Cette agréable sinécure échappe brutalement à Mathieu Golovinski: Soloviev meurt et Pobiedonostsev n’a plus la même emprise sur le nouveau tsar, Nicolas II, qui paraît désireux d’instaurer un style différent. Les hommes de l’ombre changent et Golovinski se fait traiter publiquement de «mouchard» par Maxime Gorki. Il s’exile à Paris, ville qu’il fréquente depuis longtemps, et trouve le même type de «travail» auprès d’un ancien de la Sainte-Fraternité, Pierre Ratchkovski, qui dirige les services de la police politique russe en France. «Golovinski est notamment chargé d’influencer les journalistes français dans leur traitement de la politique du tsar. Il lui arrive ainsi d’écrire des articles qui passent dans de grands quotidiens parisiens sous la signature de journalistes français!» précise Mikhail Lépekhine. Toujours aussi actif, il complète ces activités en publiant en 1906, aux éditions Garnier, un dictionnaire anglais-russe plagié d’une édition russe, entreprend des études de médecine durant trois ans et connaît une vie aisée à Paris, grâce à une pension que continue à lui verser sa mère, tout en dissimulant cette hyperactivité sous les apparences tranquilles d’un banlieusard résidant à Bourg-la-Reine jusqu’en 1910.

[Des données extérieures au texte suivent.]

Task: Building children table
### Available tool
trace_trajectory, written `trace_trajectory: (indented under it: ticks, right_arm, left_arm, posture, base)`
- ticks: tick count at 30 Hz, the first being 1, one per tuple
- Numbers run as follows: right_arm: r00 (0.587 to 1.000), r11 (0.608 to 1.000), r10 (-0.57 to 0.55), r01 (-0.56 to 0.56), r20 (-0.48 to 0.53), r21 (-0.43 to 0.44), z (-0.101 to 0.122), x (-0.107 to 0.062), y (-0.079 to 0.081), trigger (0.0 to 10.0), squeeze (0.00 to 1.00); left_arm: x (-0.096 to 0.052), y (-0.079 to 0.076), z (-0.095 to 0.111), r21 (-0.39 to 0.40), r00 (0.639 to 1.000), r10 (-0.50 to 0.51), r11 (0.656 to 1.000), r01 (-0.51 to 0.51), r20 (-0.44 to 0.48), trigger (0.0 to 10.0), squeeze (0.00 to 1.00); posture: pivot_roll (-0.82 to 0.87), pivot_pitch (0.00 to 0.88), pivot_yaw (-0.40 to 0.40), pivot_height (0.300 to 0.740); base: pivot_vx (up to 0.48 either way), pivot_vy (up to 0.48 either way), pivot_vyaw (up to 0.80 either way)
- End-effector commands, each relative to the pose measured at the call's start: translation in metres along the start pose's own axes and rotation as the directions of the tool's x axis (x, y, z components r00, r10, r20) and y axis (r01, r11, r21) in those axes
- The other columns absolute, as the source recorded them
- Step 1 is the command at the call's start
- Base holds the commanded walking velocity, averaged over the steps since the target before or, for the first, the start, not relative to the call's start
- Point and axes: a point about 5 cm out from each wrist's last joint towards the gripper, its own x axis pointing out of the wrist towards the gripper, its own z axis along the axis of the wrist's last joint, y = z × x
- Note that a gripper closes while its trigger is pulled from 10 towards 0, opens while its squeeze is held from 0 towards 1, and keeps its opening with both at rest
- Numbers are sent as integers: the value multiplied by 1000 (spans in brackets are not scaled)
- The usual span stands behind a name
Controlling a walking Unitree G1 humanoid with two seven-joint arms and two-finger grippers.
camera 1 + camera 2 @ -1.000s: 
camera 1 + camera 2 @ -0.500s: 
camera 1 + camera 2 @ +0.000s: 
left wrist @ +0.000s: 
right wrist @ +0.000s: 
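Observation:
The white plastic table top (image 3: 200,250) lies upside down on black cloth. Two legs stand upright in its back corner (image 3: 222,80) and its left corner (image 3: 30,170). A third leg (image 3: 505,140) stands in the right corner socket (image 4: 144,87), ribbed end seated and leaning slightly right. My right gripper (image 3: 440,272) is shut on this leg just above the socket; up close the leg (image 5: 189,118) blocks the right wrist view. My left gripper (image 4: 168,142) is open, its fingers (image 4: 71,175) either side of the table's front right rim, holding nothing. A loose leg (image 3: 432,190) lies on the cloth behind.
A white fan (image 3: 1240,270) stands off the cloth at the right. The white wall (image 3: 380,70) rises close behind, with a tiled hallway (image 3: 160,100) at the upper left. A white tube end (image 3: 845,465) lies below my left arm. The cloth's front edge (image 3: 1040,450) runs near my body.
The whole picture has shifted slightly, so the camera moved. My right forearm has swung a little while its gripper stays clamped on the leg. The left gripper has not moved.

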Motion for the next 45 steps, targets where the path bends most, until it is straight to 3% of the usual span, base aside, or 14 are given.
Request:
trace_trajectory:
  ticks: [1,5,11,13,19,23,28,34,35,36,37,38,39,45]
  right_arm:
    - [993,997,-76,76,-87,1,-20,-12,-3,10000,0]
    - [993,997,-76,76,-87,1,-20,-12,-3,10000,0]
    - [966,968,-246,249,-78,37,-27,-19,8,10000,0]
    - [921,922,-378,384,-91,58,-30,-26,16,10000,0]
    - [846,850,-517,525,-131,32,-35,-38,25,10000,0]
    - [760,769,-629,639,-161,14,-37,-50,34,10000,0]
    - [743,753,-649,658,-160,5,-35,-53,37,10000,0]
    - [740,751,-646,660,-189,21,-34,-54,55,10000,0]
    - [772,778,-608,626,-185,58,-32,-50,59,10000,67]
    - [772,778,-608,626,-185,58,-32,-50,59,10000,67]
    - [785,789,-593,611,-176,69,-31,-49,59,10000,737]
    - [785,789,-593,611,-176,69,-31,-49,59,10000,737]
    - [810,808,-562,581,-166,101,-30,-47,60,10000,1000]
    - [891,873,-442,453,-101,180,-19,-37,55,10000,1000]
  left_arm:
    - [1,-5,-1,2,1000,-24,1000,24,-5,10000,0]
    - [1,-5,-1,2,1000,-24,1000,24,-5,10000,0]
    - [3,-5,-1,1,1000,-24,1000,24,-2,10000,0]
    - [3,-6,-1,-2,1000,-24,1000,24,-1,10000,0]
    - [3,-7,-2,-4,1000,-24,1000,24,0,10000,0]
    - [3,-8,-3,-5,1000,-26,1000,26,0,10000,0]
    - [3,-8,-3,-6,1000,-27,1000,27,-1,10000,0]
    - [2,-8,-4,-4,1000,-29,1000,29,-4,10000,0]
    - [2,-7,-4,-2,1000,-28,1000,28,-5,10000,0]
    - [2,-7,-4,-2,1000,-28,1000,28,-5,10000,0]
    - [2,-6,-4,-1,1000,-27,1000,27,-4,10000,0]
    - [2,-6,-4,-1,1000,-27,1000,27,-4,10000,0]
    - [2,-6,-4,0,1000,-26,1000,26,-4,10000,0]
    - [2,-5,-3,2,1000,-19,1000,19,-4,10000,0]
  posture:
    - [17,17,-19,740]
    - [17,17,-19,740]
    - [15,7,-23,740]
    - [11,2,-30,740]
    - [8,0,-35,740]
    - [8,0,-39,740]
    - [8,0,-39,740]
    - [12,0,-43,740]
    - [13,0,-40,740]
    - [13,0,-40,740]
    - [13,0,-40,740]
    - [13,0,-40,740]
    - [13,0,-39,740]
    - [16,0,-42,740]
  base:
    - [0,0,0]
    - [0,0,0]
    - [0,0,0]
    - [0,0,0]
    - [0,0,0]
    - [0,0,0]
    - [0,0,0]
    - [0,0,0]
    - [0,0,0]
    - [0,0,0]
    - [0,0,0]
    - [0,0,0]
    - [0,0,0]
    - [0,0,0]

Un intrigant au service des puissants
La propagande contre-révolutionnaire à destination des élites politiques françaises est l’une des activités principales de Ratchkovski, qui a créé à Paris une Ligue franco-russe: les relations entre les deux pays constituent alors un enjeu primordial et l’ancien de la Sainte-Fraternité conserve les obsessions du clan orthodoxe ultra-réactionnaire, qui veut convaincre le tsar qu’un complot judéo-maçonnique se cache derrière le courant libéral et réformateur. Or Nicolas II, moins perméable à cette thématique que ses prédécesseurs, se montre préoccupé par les critiques occidentales relatives à la politique russe de discrimination à l’égard des juifs. Ratchkovski a donc l’idée d’une manœuvre destinée à convaincre le tsar du bien-fondé des préventions antisémites. Sous l’influence d’Ivan Goremykine, ancien ministre de l’Intérieur en disgrâce, il veut notamment que le tsar se débarrasse du comte Sergueï Witte, chef de file des modernisateurs au sein du gouvernement. Il s’agit donc de produire une «preuve» décisive de ce que la modernisation industrielle et financière de la Russie est l’expression d’un plan juif de domination du monde.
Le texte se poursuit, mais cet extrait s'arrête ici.